A I understand the system if you contract with your bank to send money by EFT to another bank and it’s get “hijacked” then you get your money back. It’s no different than if somebody steals your checkbook and forges your signature on the checks. Or if a dishonest teller makes an unauthorized cash withdrawal from your account. I’m not sure this is true on all forms of electronic payments, particularly debit cards. I don’t use a debit card because the last time I looked at the rules (a couple of years back) my liability for unlawful use of my information by another (gleaned from some sort of “hacking device” in an ATM machine) was much higher than my liability for a credit card based loss under the same circumstances.

I’m not a banking expert and I may be in error. Rules may have changed since I last looked at them. But it still seems to be the case that EFT is the safest way to send money to another.

G.

When I was doing import/export work our bank sent the funds to client’s bank by use of a correspondence bank near to or who had a relationship with the client’s bank … the funds were inter-bank transfers between known parties… of course we had their gold reserves in NYC to attach if things got screwy.

wire transfers work just as well, $10 is the usual fee… I have a client in China and that is how I am paid… I have a transfer account that I keep just a few dollars in that all transfers are routed to, I get an automatic text message of the arrival (or any account activity) , then transfer the money from that account

If it gets hijacked, yes, if the two banks can’t coordiante to find it and each blames the other - no.
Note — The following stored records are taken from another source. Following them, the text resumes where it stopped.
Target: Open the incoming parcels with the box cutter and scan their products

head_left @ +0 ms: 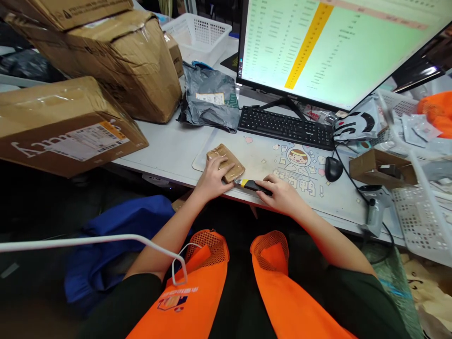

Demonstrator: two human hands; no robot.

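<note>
A small brown taped parcel point(226, 159) lies on the desk mat point(268, 165) near the desk's front edge. My left hand point(213, 178) rests on the parcel's near side, fingers curled over it and holding it down. My right hand point(280, 192) is closed on a black and yellow utility knife point(251, 185), whose tip points left and touches the parcel's near right corner.
Large cardboard boxes point(106, 52) are stacked at the left. A grey mailer bag point(210, 96), a black keyboard point(286, 127), a lit monitor point(335, 47) and a mouse point(333, 168) stand behind. White baskets point(420, 212), a small open box point(381, 167) and a barcode scanner point(374, 209) sit at the right.
</note>
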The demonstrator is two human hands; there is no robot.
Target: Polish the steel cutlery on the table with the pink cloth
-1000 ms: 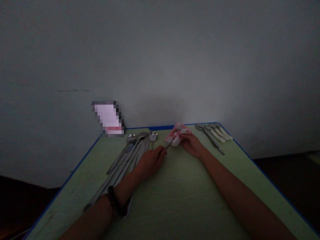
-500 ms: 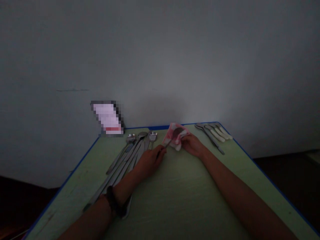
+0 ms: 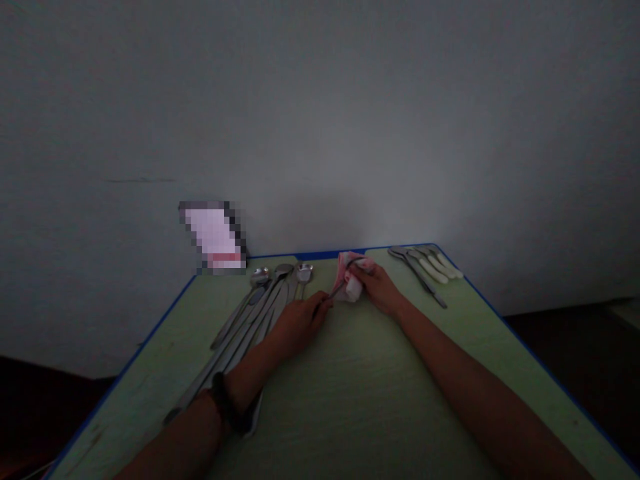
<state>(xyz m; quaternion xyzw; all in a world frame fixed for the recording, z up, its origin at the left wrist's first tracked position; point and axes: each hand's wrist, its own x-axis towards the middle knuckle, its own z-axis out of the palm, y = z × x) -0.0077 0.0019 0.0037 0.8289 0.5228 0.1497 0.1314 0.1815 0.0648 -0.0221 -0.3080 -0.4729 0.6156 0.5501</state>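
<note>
My left hand (image 3: 305, 321) is closed round the handle of a spoon (image 3: 338, 289), which points up and away to the right. The spoon's bowl end lies in a pink and white cloth (image 3: 345, 293), mostly covered by it. My right hand (image 3: 377, 285) pinches the cloth around that end from the right side. Under and beside my left forearm lies a bunch of long metal spoons (image 3: 250, 327), bowls toward the wall. To the right of my right hand rests a metal spoon (image 3: 420, 279) with a dark handle.
Several utensils with white handles (image 3: 435, 268) lie at the back right corner of the green table (image 3: 350, 400), which has a blue edge. A blurred-out phone-like screen (image 3: 215, 233) leans against the grey wall (image 3: 320, 120) at the back left.
My right hand has closed the cloth over the spoon's bowl, which showed uncovered on the cloth before. My left hand has stayed nearly in place.
</note>
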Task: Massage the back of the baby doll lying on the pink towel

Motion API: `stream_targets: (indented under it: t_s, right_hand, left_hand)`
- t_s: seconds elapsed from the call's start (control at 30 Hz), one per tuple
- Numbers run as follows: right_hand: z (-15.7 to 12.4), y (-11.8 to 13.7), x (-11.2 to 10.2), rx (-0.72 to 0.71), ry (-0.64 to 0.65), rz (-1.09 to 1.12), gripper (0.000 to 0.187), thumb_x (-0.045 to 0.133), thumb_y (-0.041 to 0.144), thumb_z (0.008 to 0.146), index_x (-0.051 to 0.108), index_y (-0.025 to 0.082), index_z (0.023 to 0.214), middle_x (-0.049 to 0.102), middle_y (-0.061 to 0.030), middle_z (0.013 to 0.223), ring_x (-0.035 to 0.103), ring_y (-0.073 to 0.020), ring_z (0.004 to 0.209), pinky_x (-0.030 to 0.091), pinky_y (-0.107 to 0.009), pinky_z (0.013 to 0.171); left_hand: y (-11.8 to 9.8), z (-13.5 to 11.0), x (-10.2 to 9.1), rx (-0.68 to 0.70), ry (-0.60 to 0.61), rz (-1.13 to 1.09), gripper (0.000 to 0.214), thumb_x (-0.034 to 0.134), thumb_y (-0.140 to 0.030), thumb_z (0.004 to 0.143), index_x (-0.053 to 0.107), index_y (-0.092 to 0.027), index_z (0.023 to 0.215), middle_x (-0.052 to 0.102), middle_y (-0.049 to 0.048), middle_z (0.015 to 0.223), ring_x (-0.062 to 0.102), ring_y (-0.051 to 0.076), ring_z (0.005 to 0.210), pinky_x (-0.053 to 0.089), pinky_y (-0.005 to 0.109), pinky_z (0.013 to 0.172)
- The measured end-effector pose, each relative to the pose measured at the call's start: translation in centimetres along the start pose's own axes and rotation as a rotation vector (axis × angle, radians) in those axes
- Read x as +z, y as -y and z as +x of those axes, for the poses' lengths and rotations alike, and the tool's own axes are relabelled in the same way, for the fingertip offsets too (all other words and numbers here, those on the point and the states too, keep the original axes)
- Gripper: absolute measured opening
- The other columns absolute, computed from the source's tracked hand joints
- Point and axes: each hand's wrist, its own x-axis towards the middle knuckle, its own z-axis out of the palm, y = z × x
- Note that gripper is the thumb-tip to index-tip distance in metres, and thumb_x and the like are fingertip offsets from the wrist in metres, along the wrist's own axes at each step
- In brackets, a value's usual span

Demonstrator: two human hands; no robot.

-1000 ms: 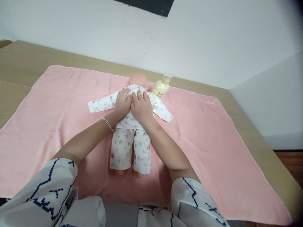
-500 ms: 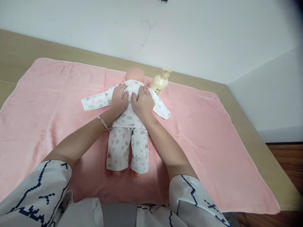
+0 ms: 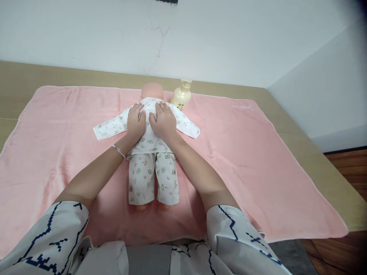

Had this happen three times now where the clearing bank just couldn’t locate the transfer.

It is shocking and amazing how often this happens - that one bank can’t locate their side of a transfer; or conversely, that a bank receives money they can’t identify and credit to a customer account.

One would think the banking system would be universal and consistent. It is not.

So did this get resolved?

I agree that it’s not perfect. But if you have at least one side of the transfer and it’s an institution at least you have one person to sue for any losses. With counterfeit items and other scams you often have no one to sue as the bad guys are “in the wind.”

So when I say “safest” I mean that in comparison to other systems.

G.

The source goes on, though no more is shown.